→ **Directions for this task**
Among the lines of data below, reproduce only those from the one with "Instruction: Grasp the" through the one with "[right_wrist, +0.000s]", exactly as they stand, both ends included.

↓↓↓

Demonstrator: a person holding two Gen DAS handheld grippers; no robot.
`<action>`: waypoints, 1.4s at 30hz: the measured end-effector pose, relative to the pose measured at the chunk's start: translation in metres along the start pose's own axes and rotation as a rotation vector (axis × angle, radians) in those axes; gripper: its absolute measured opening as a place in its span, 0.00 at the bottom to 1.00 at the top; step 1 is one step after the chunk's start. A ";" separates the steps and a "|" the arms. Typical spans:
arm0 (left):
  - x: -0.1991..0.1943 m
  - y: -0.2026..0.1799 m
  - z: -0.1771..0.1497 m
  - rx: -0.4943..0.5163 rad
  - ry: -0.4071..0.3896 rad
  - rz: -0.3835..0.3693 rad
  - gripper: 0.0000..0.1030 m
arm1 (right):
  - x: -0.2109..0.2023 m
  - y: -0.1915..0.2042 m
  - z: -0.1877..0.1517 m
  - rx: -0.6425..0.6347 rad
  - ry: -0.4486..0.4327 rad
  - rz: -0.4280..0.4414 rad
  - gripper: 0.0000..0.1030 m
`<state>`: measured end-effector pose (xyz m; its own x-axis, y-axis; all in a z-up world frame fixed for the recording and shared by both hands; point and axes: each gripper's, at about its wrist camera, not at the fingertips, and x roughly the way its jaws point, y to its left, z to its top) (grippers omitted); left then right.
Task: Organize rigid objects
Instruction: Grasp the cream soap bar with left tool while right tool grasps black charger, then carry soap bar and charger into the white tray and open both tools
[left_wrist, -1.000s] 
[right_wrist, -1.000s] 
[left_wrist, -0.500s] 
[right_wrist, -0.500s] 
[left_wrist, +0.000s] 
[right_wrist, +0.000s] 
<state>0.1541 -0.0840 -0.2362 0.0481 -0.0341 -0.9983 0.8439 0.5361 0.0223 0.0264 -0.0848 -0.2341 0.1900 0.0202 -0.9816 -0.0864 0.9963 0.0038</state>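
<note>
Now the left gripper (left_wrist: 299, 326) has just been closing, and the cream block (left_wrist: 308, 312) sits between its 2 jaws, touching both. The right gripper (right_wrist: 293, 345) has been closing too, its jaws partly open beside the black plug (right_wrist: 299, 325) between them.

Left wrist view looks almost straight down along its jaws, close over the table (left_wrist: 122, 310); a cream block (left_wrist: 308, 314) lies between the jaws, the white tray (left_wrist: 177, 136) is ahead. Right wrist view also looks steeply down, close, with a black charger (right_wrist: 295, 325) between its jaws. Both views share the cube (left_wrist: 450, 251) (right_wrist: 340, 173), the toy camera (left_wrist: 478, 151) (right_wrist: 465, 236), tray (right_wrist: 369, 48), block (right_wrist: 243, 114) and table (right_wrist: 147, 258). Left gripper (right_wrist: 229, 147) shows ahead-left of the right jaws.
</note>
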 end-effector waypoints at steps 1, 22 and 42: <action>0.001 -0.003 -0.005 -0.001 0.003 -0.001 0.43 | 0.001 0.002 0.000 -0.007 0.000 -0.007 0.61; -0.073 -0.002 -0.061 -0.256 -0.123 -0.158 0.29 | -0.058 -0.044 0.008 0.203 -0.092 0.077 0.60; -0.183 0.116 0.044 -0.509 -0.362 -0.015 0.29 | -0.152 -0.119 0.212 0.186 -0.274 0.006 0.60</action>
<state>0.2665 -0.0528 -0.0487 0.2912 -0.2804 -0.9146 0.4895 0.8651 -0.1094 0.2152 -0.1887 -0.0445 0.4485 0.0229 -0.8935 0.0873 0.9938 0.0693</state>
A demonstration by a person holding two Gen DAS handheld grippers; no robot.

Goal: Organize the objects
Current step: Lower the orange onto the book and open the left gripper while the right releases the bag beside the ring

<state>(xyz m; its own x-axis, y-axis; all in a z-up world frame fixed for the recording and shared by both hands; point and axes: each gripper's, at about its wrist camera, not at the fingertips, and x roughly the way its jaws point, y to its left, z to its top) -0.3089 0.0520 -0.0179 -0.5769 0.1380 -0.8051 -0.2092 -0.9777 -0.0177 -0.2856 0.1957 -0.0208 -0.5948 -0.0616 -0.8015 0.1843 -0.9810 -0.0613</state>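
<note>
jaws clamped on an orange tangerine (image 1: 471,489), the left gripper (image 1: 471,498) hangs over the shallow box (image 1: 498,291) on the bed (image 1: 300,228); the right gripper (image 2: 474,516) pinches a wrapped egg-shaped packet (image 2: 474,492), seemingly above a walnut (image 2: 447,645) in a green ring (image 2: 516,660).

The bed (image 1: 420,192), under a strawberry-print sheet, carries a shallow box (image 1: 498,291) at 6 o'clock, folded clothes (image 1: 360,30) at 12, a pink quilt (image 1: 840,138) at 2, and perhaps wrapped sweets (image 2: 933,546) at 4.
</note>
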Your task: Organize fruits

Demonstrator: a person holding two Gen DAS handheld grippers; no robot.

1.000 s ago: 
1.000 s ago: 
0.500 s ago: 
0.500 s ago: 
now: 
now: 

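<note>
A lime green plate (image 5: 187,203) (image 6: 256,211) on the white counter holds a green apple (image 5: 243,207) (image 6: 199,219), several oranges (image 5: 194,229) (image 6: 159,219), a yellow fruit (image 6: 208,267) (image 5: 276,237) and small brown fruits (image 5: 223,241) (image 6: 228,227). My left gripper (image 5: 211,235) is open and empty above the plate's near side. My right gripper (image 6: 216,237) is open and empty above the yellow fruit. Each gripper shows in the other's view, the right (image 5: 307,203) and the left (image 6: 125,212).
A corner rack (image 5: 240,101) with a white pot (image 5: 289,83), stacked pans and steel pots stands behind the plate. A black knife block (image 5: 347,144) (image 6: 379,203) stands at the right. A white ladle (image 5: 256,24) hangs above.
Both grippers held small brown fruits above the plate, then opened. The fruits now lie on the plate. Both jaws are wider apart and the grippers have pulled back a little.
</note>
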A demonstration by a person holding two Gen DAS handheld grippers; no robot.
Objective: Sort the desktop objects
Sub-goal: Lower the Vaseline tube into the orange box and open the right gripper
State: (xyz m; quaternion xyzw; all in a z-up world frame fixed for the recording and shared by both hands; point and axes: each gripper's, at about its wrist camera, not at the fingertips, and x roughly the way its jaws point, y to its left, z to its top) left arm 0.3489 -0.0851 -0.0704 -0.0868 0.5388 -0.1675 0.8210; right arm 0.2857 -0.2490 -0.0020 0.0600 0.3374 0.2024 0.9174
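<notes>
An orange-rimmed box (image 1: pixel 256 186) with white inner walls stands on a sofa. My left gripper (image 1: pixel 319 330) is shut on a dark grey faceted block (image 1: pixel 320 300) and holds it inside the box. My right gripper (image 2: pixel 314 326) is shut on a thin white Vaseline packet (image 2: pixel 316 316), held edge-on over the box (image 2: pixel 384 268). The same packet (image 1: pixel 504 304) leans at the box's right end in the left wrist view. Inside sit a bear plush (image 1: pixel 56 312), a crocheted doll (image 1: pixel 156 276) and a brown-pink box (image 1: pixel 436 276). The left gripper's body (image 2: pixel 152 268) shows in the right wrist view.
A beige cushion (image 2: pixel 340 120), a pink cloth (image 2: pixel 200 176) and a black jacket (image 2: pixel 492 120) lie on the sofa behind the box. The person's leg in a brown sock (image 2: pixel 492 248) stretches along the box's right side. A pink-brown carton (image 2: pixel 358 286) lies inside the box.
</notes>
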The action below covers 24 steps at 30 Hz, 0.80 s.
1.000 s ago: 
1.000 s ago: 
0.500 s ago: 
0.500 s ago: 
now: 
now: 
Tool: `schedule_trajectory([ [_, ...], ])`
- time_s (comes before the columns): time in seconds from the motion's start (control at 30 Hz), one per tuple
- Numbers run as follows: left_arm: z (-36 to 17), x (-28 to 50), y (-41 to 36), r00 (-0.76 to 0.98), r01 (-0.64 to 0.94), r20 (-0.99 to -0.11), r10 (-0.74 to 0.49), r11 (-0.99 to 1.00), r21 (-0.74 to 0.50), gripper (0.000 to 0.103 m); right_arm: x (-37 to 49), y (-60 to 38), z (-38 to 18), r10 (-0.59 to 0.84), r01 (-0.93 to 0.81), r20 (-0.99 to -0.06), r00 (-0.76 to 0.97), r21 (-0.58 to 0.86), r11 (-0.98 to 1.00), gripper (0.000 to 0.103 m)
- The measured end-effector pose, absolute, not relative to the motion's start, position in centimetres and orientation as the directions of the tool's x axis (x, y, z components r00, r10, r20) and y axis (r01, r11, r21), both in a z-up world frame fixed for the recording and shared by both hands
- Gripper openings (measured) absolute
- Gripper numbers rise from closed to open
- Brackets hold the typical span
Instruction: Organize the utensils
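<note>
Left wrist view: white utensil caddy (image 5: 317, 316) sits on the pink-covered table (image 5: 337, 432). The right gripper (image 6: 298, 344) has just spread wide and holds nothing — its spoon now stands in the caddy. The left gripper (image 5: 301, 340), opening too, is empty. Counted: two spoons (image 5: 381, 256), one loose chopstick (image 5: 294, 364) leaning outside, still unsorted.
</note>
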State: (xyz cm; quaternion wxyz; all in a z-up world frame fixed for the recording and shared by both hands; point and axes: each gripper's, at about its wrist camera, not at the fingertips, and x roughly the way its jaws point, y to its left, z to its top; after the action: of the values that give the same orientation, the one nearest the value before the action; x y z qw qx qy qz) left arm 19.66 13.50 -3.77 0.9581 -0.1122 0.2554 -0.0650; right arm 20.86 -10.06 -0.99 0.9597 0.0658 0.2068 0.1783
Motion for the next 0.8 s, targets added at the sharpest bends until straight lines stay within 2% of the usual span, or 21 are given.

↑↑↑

→ **Solution below**
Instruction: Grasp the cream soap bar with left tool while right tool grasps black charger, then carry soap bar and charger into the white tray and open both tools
[left_wrist, -1.000s] 
[right_wrist, -1.000s] 
[left_wrist, -0.500s] 
[right_wrist, -0.500s] 
[left_wrist, +0.000s] 
[right_wrist, +0.000s] 

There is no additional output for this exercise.